The only thing different is that on Wednesday night, we started moving things in the living room. Thursday, we spent the day emptying the living room totally and a guy came in to buff and refinish the woodfloor. Ayla and I spent the day in the finished basement. The next day was at the vet. 
We can say that she was upset with us moving things around, not understanding what was going on because after the vet she was shivering less but in bed this morning she was shivering like crazy again, even after putting her under the covers. Her temp is 102 and she seems fine again. 
Oh yea, she had to have her heartworm pill (interceptor)late because of the vomiting but vet said that was okay too... no die off or anything like that. She got the pill on the 15th and started shivering on the 17th.

Is there anything that anyone can suggest as to what the cause could be? The shivering this morning was strange...if it was the furniture, did she suddenly remember that she was upset that it was moved? Did she have a bad dream?

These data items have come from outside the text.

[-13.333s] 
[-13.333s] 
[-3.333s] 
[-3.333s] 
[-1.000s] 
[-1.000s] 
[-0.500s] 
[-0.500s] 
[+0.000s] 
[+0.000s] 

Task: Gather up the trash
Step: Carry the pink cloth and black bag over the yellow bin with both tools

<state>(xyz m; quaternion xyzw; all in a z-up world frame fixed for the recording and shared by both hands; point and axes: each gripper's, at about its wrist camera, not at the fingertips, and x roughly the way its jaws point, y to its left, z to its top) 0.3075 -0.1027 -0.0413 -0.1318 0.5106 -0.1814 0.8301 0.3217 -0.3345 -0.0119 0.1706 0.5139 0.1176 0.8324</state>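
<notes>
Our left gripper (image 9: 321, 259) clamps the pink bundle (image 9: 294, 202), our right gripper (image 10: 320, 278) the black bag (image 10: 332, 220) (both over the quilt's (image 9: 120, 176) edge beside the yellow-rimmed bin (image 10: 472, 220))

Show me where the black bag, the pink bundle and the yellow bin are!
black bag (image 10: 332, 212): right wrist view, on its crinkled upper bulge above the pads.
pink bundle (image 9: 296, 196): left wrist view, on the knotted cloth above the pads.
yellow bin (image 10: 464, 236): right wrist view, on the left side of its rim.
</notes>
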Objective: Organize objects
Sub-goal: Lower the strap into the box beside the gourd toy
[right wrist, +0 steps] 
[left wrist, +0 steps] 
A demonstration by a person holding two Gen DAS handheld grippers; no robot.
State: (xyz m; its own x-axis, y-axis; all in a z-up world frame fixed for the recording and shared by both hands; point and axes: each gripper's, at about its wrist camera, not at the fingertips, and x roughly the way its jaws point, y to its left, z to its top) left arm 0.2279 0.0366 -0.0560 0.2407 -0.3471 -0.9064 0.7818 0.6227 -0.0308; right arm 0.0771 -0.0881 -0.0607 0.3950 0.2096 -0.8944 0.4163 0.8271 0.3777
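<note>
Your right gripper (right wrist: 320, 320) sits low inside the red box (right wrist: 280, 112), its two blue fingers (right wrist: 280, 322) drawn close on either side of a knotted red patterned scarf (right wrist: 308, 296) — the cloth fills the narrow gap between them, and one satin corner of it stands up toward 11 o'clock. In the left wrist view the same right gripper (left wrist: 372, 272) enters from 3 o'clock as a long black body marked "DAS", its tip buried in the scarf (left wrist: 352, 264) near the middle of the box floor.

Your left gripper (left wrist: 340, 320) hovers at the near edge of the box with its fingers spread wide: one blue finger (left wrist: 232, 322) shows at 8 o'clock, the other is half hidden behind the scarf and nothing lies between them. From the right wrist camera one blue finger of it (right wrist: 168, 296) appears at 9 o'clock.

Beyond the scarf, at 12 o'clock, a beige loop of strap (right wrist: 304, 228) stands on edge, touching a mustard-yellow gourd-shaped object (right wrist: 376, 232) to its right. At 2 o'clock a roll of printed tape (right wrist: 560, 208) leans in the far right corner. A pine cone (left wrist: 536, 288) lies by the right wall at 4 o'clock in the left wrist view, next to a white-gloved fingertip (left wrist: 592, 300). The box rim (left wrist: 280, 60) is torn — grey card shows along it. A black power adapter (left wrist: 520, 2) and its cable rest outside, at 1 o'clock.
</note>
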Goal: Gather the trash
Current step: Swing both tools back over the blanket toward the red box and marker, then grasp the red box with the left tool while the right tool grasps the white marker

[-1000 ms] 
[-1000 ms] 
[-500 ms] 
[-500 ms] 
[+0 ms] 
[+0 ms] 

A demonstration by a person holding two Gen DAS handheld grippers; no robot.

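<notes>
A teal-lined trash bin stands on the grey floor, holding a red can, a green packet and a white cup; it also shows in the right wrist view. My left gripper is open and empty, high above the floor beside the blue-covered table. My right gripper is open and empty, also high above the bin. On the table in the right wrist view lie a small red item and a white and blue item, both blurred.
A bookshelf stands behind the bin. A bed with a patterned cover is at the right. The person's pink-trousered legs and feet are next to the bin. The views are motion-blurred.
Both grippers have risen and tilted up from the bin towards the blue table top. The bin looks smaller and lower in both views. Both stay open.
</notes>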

Oh, and prayers are so welcomed right now


----------



## Maura (Jun 6, 2004)

Lack of minerals? When you pick out the bones you are also picking out the magnesium, calcium, etc. Feed the food to her raw, with bones, or you might as well feed kibble.

Could also be toxicity from the floor finish, she's right there next to it. She may need something to help her detox. Try making a parsley drink for her. Bring water to a boil, then pour it over parsley greens. Let steep. Throw out the greens, freeze the tea in an ice cube tray and give her one ice cube per day. This will support the kidneys. Perhaps some else will have another suggestion.


----------



## Willowynd (Mar 27, 2005)

I agree with Maura...she needs her calcium/phosphorus and if your picking out the bones then she is not getting the proper balance. If you refuse to give her the food as it was intended to be fed (raw with the bones) then feed her a quality grain free kibble. 
104 degrees is a fever- normal is 101-102.5 (the higher range of normal expected in excitement). I would have my dogs in a tub at that temp. Fevers do cause shivering. Personally, I would be putting the dog on antibiotics as I would be suspecting an illness that is just starting but has not gotten to the point of affecting WBC yet. Calcium imbalance will also cause shivering and seizures. So to be on the safe side, I would treat both changing her diet to the raw with bones or kibble and until she has a chance to recover from the imbalance, if she starts shivering, I would give her half a tums and see if that helped. If that stopped the shivers, then you can be pretty sure the issue is calcium related and the diet change should help soon. I would still give at least amoxicillin dosed per weight as well, just to be sure since she is getting a fever.


----------



## Step (Aug 4, 2005)

At first I thought your little girl might be looking for more attention... that is until I read.........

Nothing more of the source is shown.